Ive been thinking about cell phones and zero tolerance policies for quite a while. Asking technology presenters/consultants/evangelists and others how you make this tool work in a zero tolerance culture. I remember David Warlick telling me that in 5 years it wouldn't matter--everyone would demand access to their personal, portable data. I don't have 5 years. I mean, maybe I do, but as a classroom teacher, I have 50 minutes. I have today, yesterday, tomorrow and next week. I want it to work now. Don't you?

I did play Jumbli with my morning students yesterday. We played for the last 15 minutes or so of class. They used 1 cell phone per team to text the words to the game. They were so engaged they jumped up out of their chairs to text words. I think the high score was somewhere in the 500s with one team texting 52 times (in about 15 minutes) compared to my lowly 27 texts messages sent. Jumbli sends each phone a text back saying how many points you score, so it was easy to review the words students sent in and calculate their points after the game.

During lunch I shared the story of the game with an administrator who said that such class use of cell phones makes it very difficult to enforce our "no cell phone" policies. I understand that, but... I've always held onto that "but" in the back of my mind. But can we use them for instructional purposes? But can we....? No, we can't. It's one thing to believe something, quite another to break ranks. We can't send teenagers mixed messages and still achieve consistency school wide.

This week I had two parents talked to me concerned about their teens texting at school to meet friends (or boyfriends or girlfriends) on campus during class. That's a problem. That's a safety issue. Can teaching students digital citizenship solve that safety issue? Does letting them use phones in class muddy the issue? Can building a cultural of responsibility solve it? What do you think?

I understand the administrator's position and the administrator understood mine. We talked about the instructional purpose of the phones in class and about other authentic and instructional uses of cell phones, even. We could see each other's sides, but not compromise. Policy is policy and safety is our number one concern. I get it. The administrator said to finish out the day but not to do it again.

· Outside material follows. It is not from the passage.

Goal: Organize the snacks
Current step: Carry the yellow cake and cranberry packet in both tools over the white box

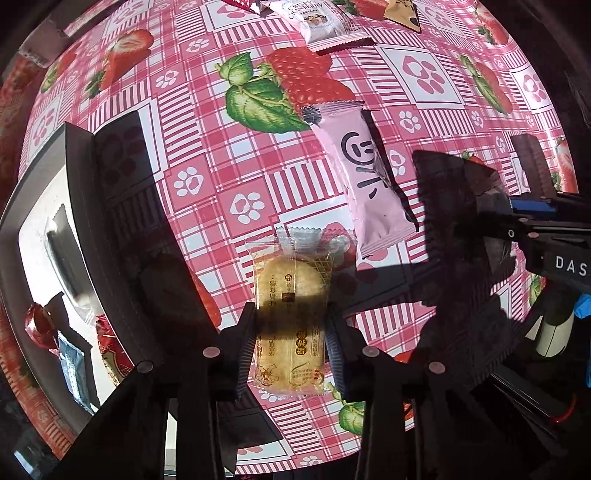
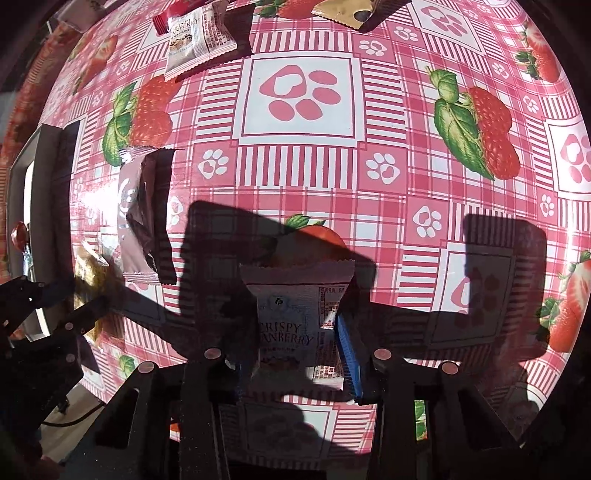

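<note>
My left gripper (image 1: 290, 332) points down at the table, shut on a clear-wrapped round yellow biscuit packet (image 1: 291, 280); its pads press the packet's two long sides. Shadow covers the packet's lower half. My right gripper (image 2: 291, 354) is shut on a pale "Crispy Cranberry" packet (image 2: 288, 317), with a blue pad (image 2: 347, 354) against the packet's right side. A long pink packet (image 1: 369, 184) lies flat just beyond the biscuit and also shows at the left of the right wrist view (image 2: 140, 214).
A dark-walled box (image 1: 79, 177) with a white floor stands at the left and holds red candies (image 1: 37, 325) and a silvery packet (image 1: 74, 362). A second cranberry packet (image 2: 199, 37) and a gold packet (image 2: 347, 11) lie at the far edge of the strawberry tablecloth (image 2: 295, 173).
</note>
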Demonstrator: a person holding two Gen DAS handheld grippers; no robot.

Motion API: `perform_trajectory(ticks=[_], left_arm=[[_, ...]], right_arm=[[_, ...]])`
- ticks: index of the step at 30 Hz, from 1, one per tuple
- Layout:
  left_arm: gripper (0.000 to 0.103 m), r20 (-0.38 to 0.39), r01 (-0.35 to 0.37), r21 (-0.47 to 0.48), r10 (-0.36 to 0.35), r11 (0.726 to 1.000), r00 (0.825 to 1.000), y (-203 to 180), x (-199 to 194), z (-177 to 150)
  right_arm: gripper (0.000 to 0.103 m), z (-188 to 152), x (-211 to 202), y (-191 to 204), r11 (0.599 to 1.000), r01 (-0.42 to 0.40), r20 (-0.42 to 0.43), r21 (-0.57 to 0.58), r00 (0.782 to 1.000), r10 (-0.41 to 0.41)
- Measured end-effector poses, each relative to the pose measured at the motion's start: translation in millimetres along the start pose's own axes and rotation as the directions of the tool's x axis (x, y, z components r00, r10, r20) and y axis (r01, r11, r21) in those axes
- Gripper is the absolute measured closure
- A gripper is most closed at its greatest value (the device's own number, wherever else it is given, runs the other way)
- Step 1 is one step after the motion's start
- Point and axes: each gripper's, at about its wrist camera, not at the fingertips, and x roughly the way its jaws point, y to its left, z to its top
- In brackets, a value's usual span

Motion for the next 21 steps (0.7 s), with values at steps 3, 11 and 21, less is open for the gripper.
perform_trajectory(ticks=[3,11,21], left_arm=[[0.064,0.021,0.016,0.006,-0.016,1.0,1.0,5.8,-13.9,-0.6],[0.064,0.09,0.03,0.012,-0.031,0.999,0.995,16.6,-54.9,-0.4],[0.064,0.16,0.041,-0.039,-0.034,0.998,0.987,49.1,-83.9,-24.4]], right_arm=[[0.062,-3.8,-7.9,-1.0,1.0,-0.016,0.008,0.01,1.0,0.016],[0.062,-5.1,-33.1,4.2,0.997,-0.064,0.029,0.035,0.998,0.063],[0.062,18.7,-73.0,46.6,0.998,-0.06,0.073,-0.028,0.995,0.062]])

I did not finish out the day letting students use their phones. I did show my afternoon classes the game and we used my phone to text in a few words but it wasn't the vocabulary building free for all of the morning classes, no one jumped out of there seat to find or text a word. Maybe one day we'll figure this one out. Maybe one day, like Warlick said, we'll change school policy. In the meantime, we won't be using cell phones in class. Also, I'm ordering Liz Kolb's new book (2 copies!).

1 comment:

  1. There was an article about cell phone use in the classroom in the most recent "Educator" magazine. Took the same side as you. It should be allowable in the classroom for instructional purposes only. What's wrong with teaching children how to properly and safely use their cell phone? Nothing. By having a zero-tolerance policy for cell phones, what message are we sending students? We are only preventing the inevitable.